Hi everyone.

I have, as input, 3 jagged 2D matrices (2 of doubles and 1 of __int64 values) and 2 square matrices of doubles (for my results). I noticed that with my given algorithm, that all the elements of a column of my resulting matrices require the reading of an entire row of my 3 input matrices. So, my goal is to use shared memory to tile each row of my input matrices by reading it into shared memory, then using that instead of reading from global memory multiple times. I illustrate it like so:

[codebox]

input

| SMEM TILE |

[>]

results

[ |]

[ |]

[ |]

[ |]

[ |]

[ |]

[ |]

[/]

[/codebox]

Given the nature of the algorithm, it is not that results[0][0] needs every element in the SMEM tile from all 3 input arrays, but depending on a bunch of branching conditions, it may or may not need certain values.

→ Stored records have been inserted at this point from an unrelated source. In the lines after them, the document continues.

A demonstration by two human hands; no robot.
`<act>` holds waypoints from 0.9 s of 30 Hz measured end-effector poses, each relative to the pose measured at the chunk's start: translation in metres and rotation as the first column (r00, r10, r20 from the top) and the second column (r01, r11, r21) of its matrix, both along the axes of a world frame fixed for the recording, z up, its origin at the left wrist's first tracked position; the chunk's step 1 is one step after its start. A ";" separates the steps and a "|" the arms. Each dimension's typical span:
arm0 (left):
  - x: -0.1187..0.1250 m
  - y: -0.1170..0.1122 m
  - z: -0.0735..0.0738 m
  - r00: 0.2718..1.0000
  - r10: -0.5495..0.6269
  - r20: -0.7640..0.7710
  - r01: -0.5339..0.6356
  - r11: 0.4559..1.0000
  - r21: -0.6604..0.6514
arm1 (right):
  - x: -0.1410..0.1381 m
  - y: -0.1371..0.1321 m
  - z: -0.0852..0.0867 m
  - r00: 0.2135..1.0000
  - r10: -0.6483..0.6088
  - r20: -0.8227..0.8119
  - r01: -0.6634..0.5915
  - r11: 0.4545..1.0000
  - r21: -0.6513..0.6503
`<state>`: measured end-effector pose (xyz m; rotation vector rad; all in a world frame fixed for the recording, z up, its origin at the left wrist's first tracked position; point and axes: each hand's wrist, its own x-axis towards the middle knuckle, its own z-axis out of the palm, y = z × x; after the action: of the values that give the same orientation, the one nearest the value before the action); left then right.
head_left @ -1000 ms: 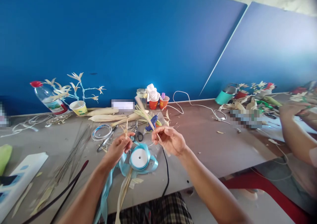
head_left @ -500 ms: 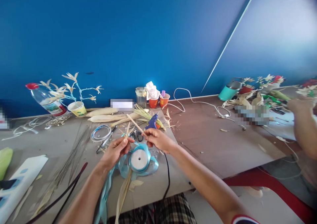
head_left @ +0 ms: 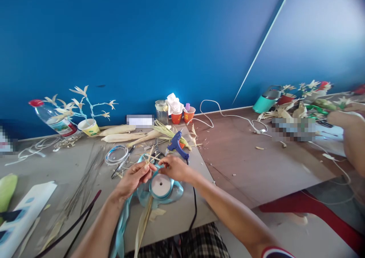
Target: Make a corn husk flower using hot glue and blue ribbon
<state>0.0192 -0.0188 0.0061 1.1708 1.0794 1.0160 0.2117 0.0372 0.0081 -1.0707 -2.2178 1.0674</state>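
Above the tabletop (head_left: 182, 218), inside its front edge, the left grip (head_left: 137, 174) pinches dry husk strips (head_left: 149, 156), probably light and brittle, best held low where they gather; whether the right grip (head_left: 176, 168) holds any, I cannot tell.

husk strips (head_left: 149, 157) look dry, matt, fibrous | ribbon (head_left: 121, 227): glossy, satin-like cloth | glue gun (head_left: 177, 144): smooth plastic | bottle (head_left: 43, 111): clear, shiny plastic | counter (head_left: 178, 222): smooth, faintly shiny
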 end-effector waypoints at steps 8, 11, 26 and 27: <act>0.000 0.002 0.003 0.996 0.041 0.077 -0.042 0.999 0.007 | -0.002 0.008 -0.010 0.988 -0.130 0.088 0.100 0.953 0.285; 0.002 0.001 0.006 0.997 0.019 0.073 -0.018 1.000 -0.008 | -0.001 0.010 -0.010 0.957 -0.174 0.233 0.083 0.931 0.356; -0.004 0.003 0.001 0.990 0.087 0.111 -0.091 0.996 0.026 | -0.025 0.017 -0.007 0.842 -0.123 0.525 -0.106 0.916 0.386; -0.005 0.003 0.000 0.990 0.077 0.116 -0.081 0.996 0.032 | -0.025 0.017 -0.007 0.847 -0.116 0.518 -0.109 0.917 0.383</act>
<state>0.0142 -0.0160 0.0065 1.0922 1.0260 1.1550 0.1868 0.0546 0.0012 -1.2850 -2.6972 0.2780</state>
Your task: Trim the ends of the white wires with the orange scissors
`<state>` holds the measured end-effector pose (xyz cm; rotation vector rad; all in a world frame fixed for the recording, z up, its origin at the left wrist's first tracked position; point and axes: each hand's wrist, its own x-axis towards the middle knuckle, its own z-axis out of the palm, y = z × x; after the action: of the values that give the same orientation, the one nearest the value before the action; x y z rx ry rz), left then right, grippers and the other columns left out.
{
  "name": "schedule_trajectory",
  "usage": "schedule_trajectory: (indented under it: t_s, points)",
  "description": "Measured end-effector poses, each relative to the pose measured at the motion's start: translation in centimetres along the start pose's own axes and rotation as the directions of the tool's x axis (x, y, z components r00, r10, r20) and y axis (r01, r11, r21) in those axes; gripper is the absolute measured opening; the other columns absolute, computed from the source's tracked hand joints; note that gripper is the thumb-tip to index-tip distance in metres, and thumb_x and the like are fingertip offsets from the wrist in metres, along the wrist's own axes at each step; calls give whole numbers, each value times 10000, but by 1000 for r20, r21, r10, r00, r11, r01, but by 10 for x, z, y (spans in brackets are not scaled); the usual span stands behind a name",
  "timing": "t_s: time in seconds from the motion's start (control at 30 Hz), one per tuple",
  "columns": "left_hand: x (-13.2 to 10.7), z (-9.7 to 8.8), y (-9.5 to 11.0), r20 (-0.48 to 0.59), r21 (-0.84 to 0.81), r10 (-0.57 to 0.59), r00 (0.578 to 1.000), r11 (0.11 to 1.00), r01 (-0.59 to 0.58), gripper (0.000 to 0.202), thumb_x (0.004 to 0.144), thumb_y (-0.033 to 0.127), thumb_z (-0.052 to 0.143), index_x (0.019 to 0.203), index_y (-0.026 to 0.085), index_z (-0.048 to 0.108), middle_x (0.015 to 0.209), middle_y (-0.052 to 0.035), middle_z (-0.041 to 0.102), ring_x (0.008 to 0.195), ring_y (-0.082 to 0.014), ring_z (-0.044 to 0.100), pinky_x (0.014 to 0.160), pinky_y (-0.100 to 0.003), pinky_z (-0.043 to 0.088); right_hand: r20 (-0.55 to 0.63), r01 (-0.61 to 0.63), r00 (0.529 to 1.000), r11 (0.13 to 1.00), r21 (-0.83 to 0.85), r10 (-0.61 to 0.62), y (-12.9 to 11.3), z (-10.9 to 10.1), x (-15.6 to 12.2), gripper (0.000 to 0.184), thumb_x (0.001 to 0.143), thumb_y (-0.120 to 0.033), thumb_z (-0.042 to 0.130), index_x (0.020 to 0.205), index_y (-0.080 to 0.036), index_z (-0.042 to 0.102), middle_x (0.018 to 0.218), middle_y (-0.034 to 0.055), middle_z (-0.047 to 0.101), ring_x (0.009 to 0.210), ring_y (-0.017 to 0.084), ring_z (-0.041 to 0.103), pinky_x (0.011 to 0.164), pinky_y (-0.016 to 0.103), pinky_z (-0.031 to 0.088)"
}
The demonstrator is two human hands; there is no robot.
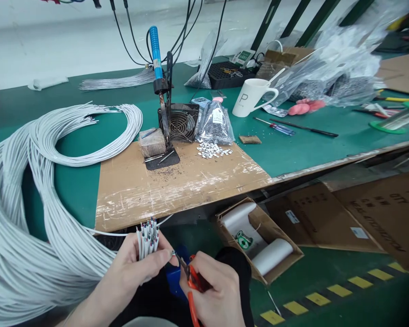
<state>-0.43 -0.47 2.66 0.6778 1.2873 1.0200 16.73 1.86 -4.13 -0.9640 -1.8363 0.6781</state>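
My left hand [139,268] is closed round a bundle of white cables [147,238], whose cut ends point up and show small coloured wires. One cable end is pinched out to the right between its thumb and fingertips. In my right hand [214,286] are scissors with orange handles [192,277]; the fingers wrap the handles. The scissor tips reach that single cable end. Whether the blades touch it I cannot tell. Large coils of white cable [64,218] lie to the left of my hands, on the table and over its edge.
A soldering iron [156,50] with a blue handle stands upright beside a small fan [180,125]. Small metal parts [213,149] lie on the cardboard sheet [177,186]. Further right are a white mug [250,96] and screwdrivers. An open carton [259,240] holding rolls sits below the table edge.
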Motion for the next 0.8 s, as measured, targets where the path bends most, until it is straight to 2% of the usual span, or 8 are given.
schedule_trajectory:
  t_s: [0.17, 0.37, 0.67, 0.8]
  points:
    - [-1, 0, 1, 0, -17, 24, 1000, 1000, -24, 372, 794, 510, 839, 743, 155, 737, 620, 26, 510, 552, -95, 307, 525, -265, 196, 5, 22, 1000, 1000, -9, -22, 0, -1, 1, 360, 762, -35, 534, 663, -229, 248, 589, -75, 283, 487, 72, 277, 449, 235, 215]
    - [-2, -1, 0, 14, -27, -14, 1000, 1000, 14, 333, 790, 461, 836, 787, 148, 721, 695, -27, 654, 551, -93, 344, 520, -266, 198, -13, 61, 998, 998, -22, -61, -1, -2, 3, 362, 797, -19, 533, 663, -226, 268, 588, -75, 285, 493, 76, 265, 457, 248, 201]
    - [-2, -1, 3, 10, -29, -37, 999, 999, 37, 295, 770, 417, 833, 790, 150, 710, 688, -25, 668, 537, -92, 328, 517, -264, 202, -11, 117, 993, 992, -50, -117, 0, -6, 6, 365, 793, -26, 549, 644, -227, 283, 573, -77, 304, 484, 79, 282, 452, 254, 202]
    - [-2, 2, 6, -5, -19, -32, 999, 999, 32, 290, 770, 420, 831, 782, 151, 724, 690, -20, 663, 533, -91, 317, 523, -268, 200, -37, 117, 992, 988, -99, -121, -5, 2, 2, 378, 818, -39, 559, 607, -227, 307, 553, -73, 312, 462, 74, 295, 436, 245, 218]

I have an index value that keeps track, for the entirety of a block, how far a thread can read before it needs a new tile of updated information. I call __syncthreads() in this loadSMEM() method, and it is forced to wait until all threads of the block also get to a point where it needs a new tile of information.

Also, the threads never have to “go back” and read something much earlier in the row of the input matrix. It is always in the current tile and moving forward until the end of the row.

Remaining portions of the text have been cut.